The retina is a thin layer of tissue in the posterior segment of the eye near the optic nerve. It contains a layer of photoreceptor cells, and receives focused light from the lens and converts the light into neural signals, because of this, the retina is a vital structure involved in vision and damage to it can have devastating consequences. The macula is the center of the retina and has the highest concentration of rods and cones (photoreceptors). Diabetes can lead to macular edema in a multifactorial manner. This is one of the leading causes of visual impairment in the United States. The first-line treatment usually involves anti-vascular endothelial growth factor (VEGF) therapy; however, new treatments are being developed.
Diabetes and subsequent hyperglycemia results in the formation of advanced glycation end products (AGEs). The specific etiology of diabetic retinopathy is unclear and likely, the result of many interplaying factors.
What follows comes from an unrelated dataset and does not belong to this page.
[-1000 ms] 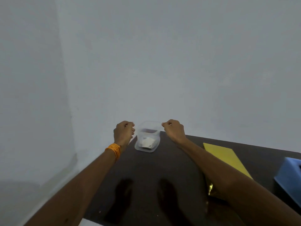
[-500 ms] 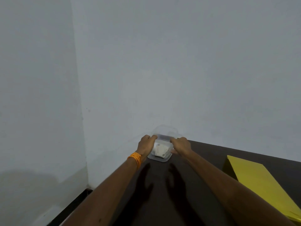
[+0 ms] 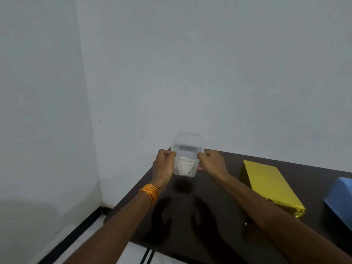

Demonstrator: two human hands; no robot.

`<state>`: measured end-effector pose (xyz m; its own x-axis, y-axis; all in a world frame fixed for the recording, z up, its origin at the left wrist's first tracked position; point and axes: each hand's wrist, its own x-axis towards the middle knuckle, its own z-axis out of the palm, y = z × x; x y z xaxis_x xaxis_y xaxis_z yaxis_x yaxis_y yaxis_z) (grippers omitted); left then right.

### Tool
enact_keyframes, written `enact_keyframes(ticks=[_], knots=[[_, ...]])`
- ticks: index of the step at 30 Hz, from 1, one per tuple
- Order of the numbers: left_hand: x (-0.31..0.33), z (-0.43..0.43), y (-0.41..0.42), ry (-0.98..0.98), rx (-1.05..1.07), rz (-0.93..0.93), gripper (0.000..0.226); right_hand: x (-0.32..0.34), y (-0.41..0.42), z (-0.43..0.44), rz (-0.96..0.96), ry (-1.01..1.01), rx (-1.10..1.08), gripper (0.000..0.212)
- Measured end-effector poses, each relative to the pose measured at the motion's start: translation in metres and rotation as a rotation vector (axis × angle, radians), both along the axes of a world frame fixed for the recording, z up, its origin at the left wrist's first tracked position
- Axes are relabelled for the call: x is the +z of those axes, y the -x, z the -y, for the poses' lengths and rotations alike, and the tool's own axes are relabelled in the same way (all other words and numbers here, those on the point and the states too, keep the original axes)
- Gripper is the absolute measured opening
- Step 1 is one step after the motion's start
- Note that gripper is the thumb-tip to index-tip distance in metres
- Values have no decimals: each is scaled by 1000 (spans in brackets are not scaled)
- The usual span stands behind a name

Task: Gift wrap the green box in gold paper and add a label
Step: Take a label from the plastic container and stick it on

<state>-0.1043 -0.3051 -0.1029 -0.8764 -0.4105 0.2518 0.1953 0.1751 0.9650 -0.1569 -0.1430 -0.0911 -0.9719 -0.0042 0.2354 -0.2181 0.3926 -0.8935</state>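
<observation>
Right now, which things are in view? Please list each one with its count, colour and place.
container: 1, clear plastic, held up over the table's far left corner
contents: white, inside the container; too blurred to count
box: 1, wrapped in gold, on the table at the right
bin: 1, blue, at the right edge, cut off by the frame
table: 1, dark brown, against the wall
wristband: 1, orange, on the left wrist
left hand: 1, grips the container's left side
right hand: 1, grips the container's right side
</observation>
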Motion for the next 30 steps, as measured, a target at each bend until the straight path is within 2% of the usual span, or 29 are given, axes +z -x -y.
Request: enact_keyframes(ticks=[4,8,12,15,17,20,24,26,28,30], knots=[[-9,-7,-34,-5,5,25,20,-11,-38,-10,14,5,3,21],[-18,-8,-57,25,-11,49,26,-22,-66,-16,41,3,-10,33],[-25,-10,-70,37,-31,80,21,-28,-85,-19,19,4,-23,30],[-24,-9,-73,104,-11,100,23,-27,-93,-21,39,6,-14,38],[-15,-8,-71,243,77,90,24,-24,-97,-24,34,-41,-41,38],[6,-6,-62,455,168,-33,20,-17,-98,-32,-34,-145,-143,36],[36,-12,-36,767,85,-145,10,-4,-95,-43,-190,-199,-193,34],[46,-22,-20,943,-56,-56,14,2,-95,-48,-274,-189,-175,30],[51,-32,-3,1170,-169,95,17,6,-94,-52,-326,-154,-135,22],[51,-40,9,1374,-243,265,29,9,-95,-56,-353,-130,-90,18]])
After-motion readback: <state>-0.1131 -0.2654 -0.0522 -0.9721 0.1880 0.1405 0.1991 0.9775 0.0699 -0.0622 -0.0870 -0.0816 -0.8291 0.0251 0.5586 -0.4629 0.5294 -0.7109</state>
AGEs are osmotically active, and they may be responsible for fluid accumulation in the macula. Diabetes also results in disruption of the blood-retinal barrier (BRB), and this is likely critical in the pathogenesis of diabetic associated macular edema. AGEs are also associated with increased inflammatory markers such as VEGF, leukocyte adhesion, and protein kinase C.
Diabetic macular edema (DME) is one of the leading causes of vision loss worldwide. It affects over 75,000 Americans yearly, and nearly 100 million people worldwide show some signs of macular edema secondary to diabetes. Some studies have shown that nearly 1 in 3 people with diabetes have some evidence of macular edema. The prevalence of DME is higher in individuals with type 1 diabetes than those with type 2 diabetes. In patients that have been diagnosed with diabetes, the ten-year incidence of DME is approximately 20% in patients that were diagnosed before the age of 30, and approximately 40% in patients diagnosed over the age of 30. Another study found that approximately 27% of patients develop signs of macular edema within 9 years of diabetes onset. Several studies that address different demographics illustrate an increasing incidence of DME.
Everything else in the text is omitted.